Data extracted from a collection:
____________________

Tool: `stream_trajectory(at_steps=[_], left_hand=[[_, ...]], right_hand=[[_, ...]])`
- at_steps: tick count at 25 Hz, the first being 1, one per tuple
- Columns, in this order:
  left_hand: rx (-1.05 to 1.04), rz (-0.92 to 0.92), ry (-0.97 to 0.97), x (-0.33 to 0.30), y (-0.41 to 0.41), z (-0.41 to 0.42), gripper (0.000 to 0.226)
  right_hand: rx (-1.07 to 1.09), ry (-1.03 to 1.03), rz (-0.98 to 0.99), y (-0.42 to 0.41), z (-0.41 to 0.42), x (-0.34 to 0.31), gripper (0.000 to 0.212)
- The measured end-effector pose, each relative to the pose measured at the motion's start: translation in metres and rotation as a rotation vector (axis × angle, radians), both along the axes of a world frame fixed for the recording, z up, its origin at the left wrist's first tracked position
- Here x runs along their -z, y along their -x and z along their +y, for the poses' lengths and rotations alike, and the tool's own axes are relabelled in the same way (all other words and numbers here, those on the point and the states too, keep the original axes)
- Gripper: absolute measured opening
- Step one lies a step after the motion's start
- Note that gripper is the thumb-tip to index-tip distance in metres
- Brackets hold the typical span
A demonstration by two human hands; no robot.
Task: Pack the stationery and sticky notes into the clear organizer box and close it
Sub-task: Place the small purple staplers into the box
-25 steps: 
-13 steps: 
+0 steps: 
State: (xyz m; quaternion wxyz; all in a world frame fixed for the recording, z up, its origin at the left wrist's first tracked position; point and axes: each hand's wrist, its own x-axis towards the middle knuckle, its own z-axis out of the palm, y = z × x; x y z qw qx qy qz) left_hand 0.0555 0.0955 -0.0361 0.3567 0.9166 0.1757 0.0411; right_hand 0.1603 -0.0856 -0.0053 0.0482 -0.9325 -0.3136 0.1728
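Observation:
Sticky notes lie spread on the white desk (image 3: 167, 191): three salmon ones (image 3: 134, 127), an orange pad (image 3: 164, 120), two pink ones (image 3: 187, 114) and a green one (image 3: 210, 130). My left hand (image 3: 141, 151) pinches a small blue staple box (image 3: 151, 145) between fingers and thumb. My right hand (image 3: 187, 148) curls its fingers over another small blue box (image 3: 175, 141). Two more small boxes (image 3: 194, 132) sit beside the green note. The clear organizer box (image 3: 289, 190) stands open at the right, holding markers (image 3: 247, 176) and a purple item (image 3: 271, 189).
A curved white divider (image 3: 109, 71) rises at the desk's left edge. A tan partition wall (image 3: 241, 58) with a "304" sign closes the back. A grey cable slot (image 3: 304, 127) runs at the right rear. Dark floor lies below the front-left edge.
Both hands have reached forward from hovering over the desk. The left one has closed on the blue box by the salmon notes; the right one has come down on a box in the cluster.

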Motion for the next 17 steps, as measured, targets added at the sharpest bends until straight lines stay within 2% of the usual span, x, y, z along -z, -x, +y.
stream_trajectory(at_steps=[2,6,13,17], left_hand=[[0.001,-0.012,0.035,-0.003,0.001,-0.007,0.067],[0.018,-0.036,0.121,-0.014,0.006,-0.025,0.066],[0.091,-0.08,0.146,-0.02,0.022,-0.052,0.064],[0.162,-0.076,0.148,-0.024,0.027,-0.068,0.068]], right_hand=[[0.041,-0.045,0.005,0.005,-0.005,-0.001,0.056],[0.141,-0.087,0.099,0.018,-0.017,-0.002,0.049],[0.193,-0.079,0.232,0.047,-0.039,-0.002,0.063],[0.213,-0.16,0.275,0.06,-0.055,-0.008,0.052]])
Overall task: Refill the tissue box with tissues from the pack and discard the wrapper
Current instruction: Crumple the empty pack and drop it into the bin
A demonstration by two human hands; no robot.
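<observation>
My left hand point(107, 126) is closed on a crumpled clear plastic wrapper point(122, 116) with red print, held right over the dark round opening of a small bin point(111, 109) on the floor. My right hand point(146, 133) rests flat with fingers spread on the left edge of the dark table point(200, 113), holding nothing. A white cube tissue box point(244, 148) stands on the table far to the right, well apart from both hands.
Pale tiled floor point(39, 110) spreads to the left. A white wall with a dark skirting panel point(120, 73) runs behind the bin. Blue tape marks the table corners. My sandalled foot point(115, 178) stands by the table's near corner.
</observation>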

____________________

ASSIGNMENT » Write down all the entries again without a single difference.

WRITTEN ANSWER »
Tool: `stream_trajectory(at_steps=[_], left_hand=[[_, ...]], right_hand=[[_, ...]])`
- at_steps: tick count at 25 Hz, the first being 1, one per tuple
- Columns, in this order:
  left_hand: rx (-1.05 to 1.04), rz (-0.92 to 0.92), ry (-0.97 to 0.97), x (-0.33 to 0.30), y (-0.41 to 0.41), z (-0.41 to 0.42), gripper (0.000 to 0.226)
  right_hand: rx (-1.07 to 1.09), ry (-1.03 to 1.03), rz (-0.98 to 0.99), y (-0.42 to 0.41), z (-0.41 to 0.42), x (-0.34 to 0.31), gripper (0.000 to 0.212)
- The measured end-effector pose, each relative to the pose measured at the motion's start: translation in metres and rotation as a rotation vector (axis × angle, radians), both along the axes of a world frame fixed for the recording, z up, its origin at the left wrist's first tracked position
- Here x runs along their -z, y along their -x and z along their +y, for the poses' lengths and rotations alike, and the tool's own axes are relabelled in the same way (all other words and numbers here, those on the point and the states too, keep the original axes)
- Gripper: absolute measured opening
- Step one lies a step after the motion's start
- Note that gripper is the thumb-tip to index-tip distance in metres
- Brackets hold the typical span
A demonstration by two human hands; no robot.
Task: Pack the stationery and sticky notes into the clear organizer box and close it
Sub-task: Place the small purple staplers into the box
-25 steps: 
-13 steps: 
+0 steps: 
State: (xyz m; quaternion wxyz; all in a world frame fixed for the recording, z up, its origin at the left wrist's first tracked position; point and axes: each hand's wrist, its own x-axis towards the middle knuckle, its own z-axis out of the palm, y = z × x; x y z qw qx qy qz) left_hand 0.0555 0.0955 -0.0361 0.3567 0.9166 0.1757 0.0411; right_hand 0.1603 -0.0856 -0.0053 0.0482 -0.9325 -0.3136 0.1728
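Observation:
Sticky notes lie spread on the white desk (image 3: 167, 191): three salmon ones (image 3: 134, 127), an orange pad (image 3: 164, 120), two pink ones (image 3: 187, 114) and a green one (image 3: 210, 130). My left hand (image 3: 141, 151) pinches a small blue staple box (image 3: 151, 145) between fingers and thumb. My right hand (image 3: 187, 148) curls its fingers over another small blue box (image 3: 175, 141). Two more small boxes (image 3: 194, 132) sit beside the green note. The clear organizer box (image 3: 289, 190) stands open at the right, holding markers (image 3: 247, 176) and a purple item (image 3: 271, 189).
A curved white divider (image 3: 109, 71) rises at the desk's left edge. A tan partition wall (image 3: 241, 58) with a "304" sign closes the back. A grey cable slot (image 3: 304, 127) runs at the right rear. Dark floor lies below the front-left edge.
Both hands have reached forward from hovering over the desk. The left one has closed on the blue box by the salmon notes; the right one has come down on a box in the cluster.
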
Motion for the next 17 steps, as measured, targets added at the sharpest bends until straight lines stay within 2% of the usual span, x, y, z along -z, -x, +y.
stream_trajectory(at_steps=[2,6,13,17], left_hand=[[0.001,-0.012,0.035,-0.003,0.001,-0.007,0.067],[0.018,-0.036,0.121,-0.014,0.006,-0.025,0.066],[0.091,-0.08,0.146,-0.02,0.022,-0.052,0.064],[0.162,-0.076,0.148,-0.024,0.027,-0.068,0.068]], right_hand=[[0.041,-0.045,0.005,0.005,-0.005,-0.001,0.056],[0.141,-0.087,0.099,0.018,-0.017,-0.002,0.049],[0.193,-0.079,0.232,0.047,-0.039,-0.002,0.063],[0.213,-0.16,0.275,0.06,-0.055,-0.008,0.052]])
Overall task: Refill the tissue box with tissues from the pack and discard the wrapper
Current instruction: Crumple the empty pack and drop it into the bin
A demonstration by two human hands; no robot.
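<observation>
My left hand point(107, 126) is closed on a crumpled clear plastic wrapper point(122, 116) with red print, held right over the dark round opening of a small bin point(111, 109) on the floor. My right hand point(146, 133) rests flat with fingers spread on the left edge of the dark table point(200, 113), holding nothing. A white cube tissue box point(244, 148) stands on the table far to the right, well apart from both hands.
Pale tiled floor point(39, 110) spreads to the left. A white wall with a dark skirting panel point(120, 73) runs behind the bin. Blue tape marks the table corners. My sandalled foot point(115, 178) stands by the table's near corner.
</observation>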

This answer requires no additional content.